**WHAT THE EXERCISE ASKS**.
Could the listing below be returned exactly, with its pictures left out?

**DATA BLOCK**.
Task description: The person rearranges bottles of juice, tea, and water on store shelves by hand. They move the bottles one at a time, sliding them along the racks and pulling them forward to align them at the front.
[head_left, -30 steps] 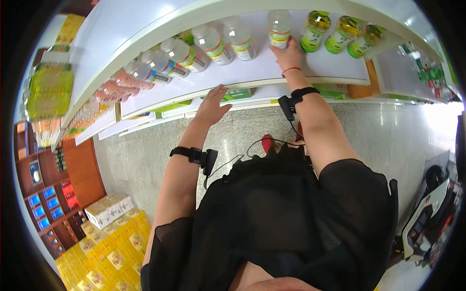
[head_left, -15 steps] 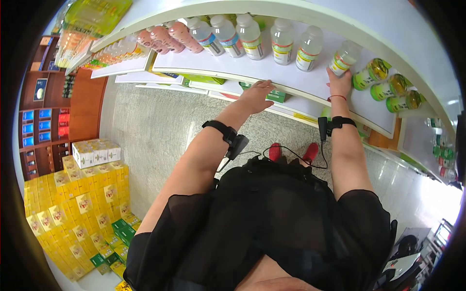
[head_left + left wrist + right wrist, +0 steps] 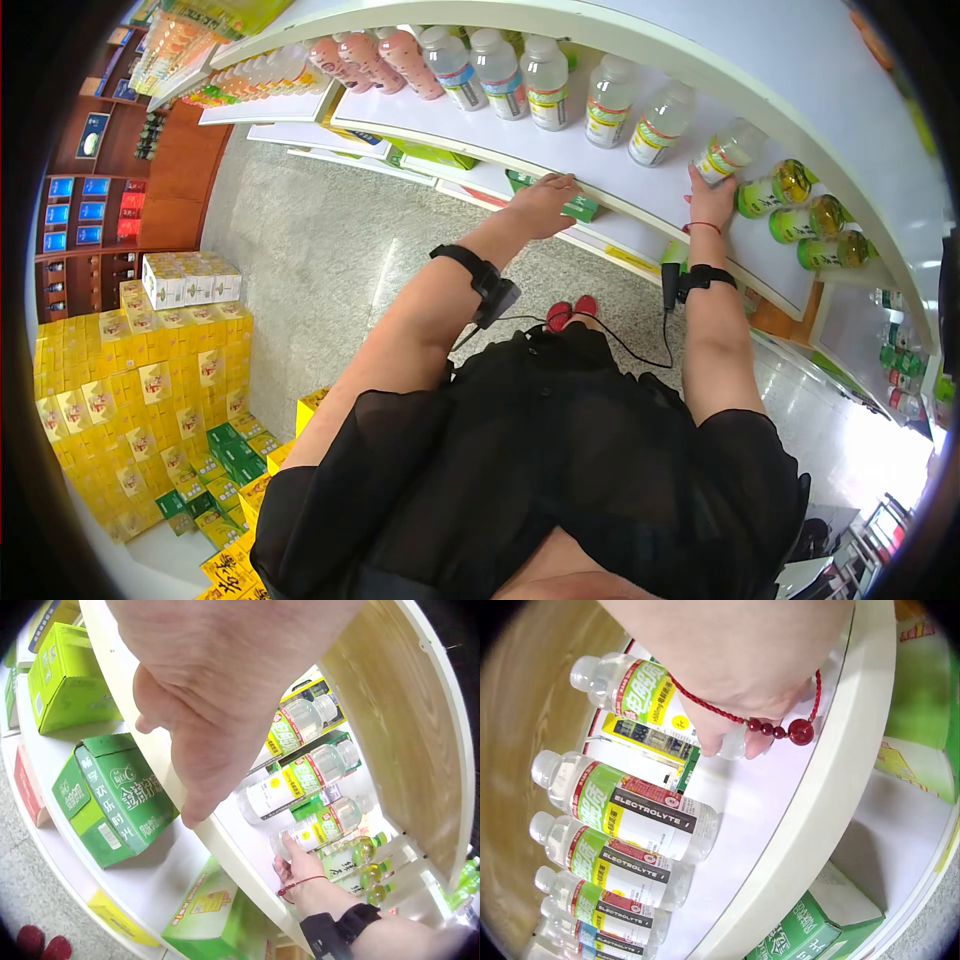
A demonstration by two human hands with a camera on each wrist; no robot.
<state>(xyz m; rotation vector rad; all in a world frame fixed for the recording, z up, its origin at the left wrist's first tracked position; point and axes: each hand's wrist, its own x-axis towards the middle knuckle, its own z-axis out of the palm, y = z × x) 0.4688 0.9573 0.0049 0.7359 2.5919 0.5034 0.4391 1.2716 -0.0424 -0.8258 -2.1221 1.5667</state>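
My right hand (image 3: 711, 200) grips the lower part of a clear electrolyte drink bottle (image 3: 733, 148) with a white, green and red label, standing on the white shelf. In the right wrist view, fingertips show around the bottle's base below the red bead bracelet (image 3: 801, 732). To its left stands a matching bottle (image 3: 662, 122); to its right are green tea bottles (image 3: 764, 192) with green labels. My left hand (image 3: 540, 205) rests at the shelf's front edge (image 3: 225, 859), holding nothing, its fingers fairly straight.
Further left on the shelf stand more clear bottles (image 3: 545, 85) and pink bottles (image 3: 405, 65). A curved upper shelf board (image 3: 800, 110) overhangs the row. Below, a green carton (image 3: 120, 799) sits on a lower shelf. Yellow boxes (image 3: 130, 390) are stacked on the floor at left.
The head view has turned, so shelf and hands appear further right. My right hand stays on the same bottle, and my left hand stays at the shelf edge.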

**ANSWER SPACE**.
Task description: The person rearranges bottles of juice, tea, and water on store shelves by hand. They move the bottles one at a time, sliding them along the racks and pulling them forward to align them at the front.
[head_left, -30 steps] 
[head_left, -15 steps] 
[head_left + left wrist + right wrist, +0 steps] 
A demonstration by two human hands with a camera on each wrist; no robot.
<state>(xyz m; rotation vector rad; all in a world frame fixed for the recording, z up, its origin at the left wrist's first tracked position; point and axes: each hand's wrist, its own x-axis towards the middle knuckle, its own z-axis out of the palm, y = z × x) 0.4688 0.9573 0.0049 0.7359 2.5919 0.5034 0.4391 1.2716 -0.0424 -0.8258 -2.1221 1.5667</state>
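My right hand (image 3: 711, 200) grips the lower part of a clear electrolyte drink bottle (image 3: 733, 148) with a white, green and red label, standing on the white shelf. In the right wrist view, fingertips show around the bottle's base below the red bead bracelet (image 3: 801, 732). To its left stands a matching bottle (image 3: 662, 122); to its right are green tea bottles (image 3: 764, 192) with green labels. My left hand (image 3: 540, 205) rests at the shelf's front edge (image 3: 225, 859), holding nothing, its fingers fairly straight.
Further left on the shelf stand more clear bottles (image 3: 545, 85) and pink bottles (image 3: 405, 65). A curved upper shelf board (image 3: 800, 110) overhangs the row. Below, a green carton (image 3: 120, 799) sits on a lower shelf. Yellow boxes (image 3: 130, 390) are stacked on the floor at left.
The head view has turned, so shelf and hands appear further right. My right hand stays on the same bottle, and my left hand stays at the shelf edge.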

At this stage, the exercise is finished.